Beneath this line are the data; copy exactly the part of them that opens with the line containing "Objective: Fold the" and closes with the line containing "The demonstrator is", and only that part.

Data extracted from a collection:
○ ○ ○ ○

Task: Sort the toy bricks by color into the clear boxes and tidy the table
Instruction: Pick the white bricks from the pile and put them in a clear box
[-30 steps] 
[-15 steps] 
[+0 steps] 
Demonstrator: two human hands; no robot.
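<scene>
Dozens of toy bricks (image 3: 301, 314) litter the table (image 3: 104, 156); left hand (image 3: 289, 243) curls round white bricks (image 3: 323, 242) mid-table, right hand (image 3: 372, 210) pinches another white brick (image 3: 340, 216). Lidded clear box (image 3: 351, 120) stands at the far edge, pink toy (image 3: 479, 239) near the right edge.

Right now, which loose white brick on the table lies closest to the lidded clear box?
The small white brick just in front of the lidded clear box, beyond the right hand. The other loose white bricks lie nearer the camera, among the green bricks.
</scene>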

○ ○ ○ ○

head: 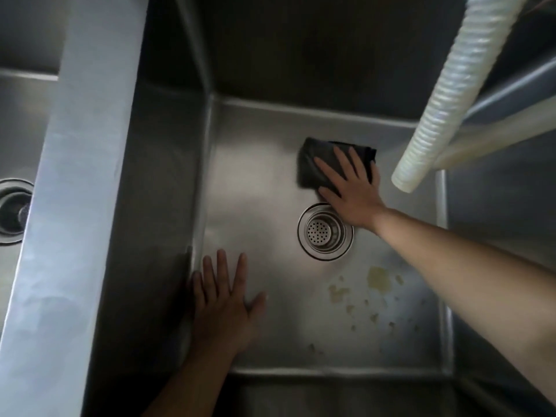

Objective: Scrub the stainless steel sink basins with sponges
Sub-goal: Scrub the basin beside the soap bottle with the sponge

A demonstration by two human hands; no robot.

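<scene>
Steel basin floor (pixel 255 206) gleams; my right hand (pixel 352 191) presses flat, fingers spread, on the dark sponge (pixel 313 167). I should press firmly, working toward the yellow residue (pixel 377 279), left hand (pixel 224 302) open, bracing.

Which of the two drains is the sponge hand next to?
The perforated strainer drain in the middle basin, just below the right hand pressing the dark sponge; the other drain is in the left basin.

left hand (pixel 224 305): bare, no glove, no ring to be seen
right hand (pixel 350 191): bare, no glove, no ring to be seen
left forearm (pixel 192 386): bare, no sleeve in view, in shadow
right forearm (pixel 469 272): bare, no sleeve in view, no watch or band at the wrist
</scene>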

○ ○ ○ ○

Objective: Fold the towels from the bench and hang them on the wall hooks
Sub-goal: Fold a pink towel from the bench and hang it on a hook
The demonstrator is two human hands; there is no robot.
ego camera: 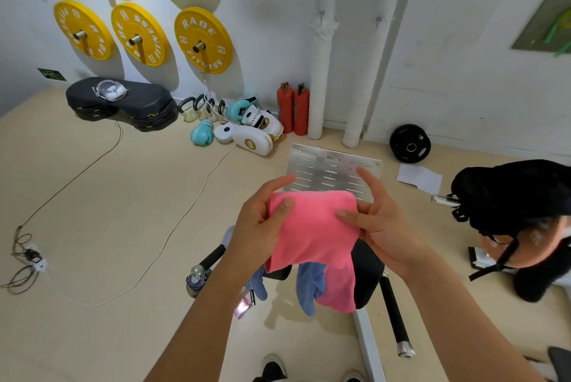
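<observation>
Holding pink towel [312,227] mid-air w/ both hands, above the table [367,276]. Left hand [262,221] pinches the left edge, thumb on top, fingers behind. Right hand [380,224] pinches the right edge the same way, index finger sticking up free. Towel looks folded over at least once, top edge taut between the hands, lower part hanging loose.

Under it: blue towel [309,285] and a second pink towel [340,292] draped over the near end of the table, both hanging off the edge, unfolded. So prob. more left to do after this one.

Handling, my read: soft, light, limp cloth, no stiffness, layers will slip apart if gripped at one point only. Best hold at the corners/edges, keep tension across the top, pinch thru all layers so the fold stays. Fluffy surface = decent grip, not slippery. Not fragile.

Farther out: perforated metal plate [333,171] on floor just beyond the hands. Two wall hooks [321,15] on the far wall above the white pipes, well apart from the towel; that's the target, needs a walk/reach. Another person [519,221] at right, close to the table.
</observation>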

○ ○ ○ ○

OUTPUT FOR THIS TASK:
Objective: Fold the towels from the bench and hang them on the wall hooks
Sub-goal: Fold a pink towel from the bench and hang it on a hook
The demonstrator is two human hands; there is no robot.

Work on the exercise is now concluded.